図7 A 細菌 SPT の立体構造と B ヒト先天性知覚神経障害 I 型の発症に関わる点変異の箇所
図7:(A)細菌 SPT の立体構造と(B)ヒト先天性知覚神経障害 I 型の発症に関わる点変異の箇所

文献

  1. Ikushiro, H., Hayashi, H., & Kagamiyama, H. (2001) J. Biol. Chem., 276, 18249–18256.
  2. Ikushiro, H., Islam, M. M., Tojo, H., & Hayashi, H.(2007) J. Bacteriol., 189, 5749–5761.
  3. Ikushiro, H., Hayashi, H., & Kagamiyama, H. (2004) Biochemistry, 43, 1082–1092.
  4. Ikushiro, H., Fujii, S., Shiraiwa, Y., & Hayashi, H. (2008) J. Biol. Chem., 283, 7542–7553.

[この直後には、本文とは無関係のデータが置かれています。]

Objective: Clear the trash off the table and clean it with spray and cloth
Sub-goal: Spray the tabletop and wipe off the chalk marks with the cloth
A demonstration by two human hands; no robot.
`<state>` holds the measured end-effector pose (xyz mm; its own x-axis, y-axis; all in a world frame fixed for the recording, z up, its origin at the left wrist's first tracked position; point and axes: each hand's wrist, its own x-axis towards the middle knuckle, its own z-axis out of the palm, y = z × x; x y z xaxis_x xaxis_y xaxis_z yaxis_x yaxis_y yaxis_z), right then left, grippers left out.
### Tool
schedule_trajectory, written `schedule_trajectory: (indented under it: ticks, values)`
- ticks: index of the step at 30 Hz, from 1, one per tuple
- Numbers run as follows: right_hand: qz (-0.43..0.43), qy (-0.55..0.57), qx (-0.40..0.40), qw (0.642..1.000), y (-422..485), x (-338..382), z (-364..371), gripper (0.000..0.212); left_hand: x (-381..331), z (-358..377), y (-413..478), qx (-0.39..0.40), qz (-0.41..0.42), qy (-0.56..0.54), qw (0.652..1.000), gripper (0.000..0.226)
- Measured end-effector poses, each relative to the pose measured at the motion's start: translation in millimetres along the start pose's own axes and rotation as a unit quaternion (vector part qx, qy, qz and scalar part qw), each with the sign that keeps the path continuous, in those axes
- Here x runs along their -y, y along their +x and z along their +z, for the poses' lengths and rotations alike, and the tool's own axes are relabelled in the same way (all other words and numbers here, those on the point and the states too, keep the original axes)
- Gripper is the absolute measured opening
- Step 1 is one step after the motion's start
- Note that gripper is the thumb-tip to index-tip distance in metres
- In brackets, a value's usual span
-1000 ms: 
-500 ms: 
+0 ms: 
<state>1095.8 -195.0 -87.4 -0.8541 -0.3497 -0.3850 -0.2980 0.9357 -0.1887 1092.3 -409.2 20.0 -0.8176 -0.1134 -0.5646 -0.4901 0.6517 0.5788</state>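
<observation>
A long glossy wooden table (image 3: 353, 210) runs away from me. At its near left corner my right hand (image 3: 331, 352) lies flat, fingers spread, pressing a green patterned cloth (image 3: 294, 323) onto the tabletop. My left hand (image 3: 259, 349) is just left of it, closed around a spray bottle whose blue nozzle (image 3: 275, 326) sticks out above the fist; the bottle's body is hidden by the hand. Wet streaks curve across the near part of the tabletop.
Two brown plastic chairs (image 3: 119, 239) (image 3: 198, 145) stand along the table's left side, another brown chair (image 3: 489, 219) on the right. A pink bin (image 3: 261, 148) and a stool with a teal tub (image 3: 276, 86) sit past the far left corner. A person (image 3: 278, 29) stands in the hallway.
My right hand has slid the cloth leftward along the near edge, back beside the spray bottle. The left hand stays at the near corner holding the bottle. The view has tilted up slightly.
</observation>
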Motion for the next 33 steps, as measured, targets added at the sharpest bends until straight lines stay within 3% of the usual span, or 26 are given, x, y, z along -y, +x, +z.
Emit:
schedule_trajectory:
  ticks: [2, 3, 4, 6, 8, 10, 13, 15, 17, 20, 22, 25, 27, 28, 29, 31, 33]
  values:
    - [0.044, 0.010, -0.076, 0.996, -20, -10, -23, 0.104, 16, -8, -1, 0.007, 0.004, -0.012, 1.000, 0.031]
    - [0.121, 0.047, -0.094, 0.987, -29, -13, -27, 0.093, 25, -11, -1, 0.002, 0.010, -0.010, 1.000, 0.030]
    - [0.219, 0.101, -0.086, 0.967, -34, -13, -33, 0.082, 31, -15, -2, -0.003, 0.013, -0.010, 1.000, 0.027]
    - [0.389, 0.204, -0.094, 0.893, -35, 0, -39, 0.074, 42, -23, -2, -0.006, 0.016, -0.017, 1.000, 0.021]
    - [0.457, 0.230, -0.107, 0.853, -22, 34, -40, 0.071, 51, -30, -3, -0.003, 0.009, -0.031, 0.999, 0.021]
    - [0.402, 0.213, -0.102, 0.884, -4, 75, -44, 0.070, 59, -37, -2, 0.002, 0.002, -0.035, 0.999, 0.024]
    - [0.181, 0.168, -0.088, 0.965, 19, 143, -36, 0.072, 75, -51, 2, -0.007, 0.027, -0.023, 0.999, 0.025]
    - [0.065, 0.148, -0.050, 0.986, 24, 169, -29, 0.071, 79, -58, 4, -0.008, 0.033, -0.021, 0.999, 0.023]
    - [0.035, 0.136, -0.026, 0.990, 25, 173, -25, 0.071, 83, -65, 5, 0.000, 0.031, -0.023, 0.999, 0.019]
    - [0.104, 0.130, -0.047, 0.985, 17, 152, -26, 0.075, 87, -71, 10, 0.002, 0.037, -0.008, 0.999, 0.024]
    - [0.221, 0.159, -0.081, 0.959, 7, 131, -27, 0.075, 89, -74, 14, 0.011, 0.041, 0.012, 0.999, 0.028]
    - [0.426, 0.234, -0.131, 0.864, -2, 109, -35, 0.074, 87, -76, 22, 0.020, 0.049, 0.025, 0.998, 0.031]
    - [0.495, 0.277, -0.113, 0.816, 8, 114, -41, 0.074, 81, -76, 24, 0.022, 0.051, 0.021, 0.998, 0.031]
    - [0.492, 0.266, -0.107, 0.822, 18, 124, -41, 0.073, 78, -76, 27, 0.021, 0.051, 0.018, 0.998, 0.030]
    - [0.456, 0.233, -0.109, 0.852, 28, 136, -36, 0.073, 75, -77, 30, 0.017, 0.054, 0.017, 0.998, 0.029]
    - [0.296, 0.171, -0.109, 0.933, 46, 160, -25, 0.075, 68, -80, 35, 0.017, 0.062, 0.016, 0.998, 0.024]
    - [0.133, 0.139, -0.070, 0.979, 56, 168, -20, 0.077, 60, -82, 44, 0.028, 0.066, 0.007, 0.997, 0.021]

  5. Shiraiwa, Y., Ikushiro, H., & Hayashi, H. (2009) J. Biol. Chem., 284, 15487–15495.
  6. Ikushiro, H., Okamoto, A., & Hayashi, H. (2006) Sphingolipid Biology (Hirabayashi, Y., Igarashi, Y., & Merrill, A., Eds.) Springer-Verlag Tokyo/Japan pp. 483–492.
  7. Ikushiro, H., Islam, M. M., Okamoto, A., Hoseki, J., Murakawa, T., Fujii, S., Miyahara, I., & Hayashi, H. (2009) J. Biochem., 146, 549–562.
  8. Ikushiro, H., & Hayashi, H. (2011) Biochim. Biophys. Acta, 1814, 1474–1480.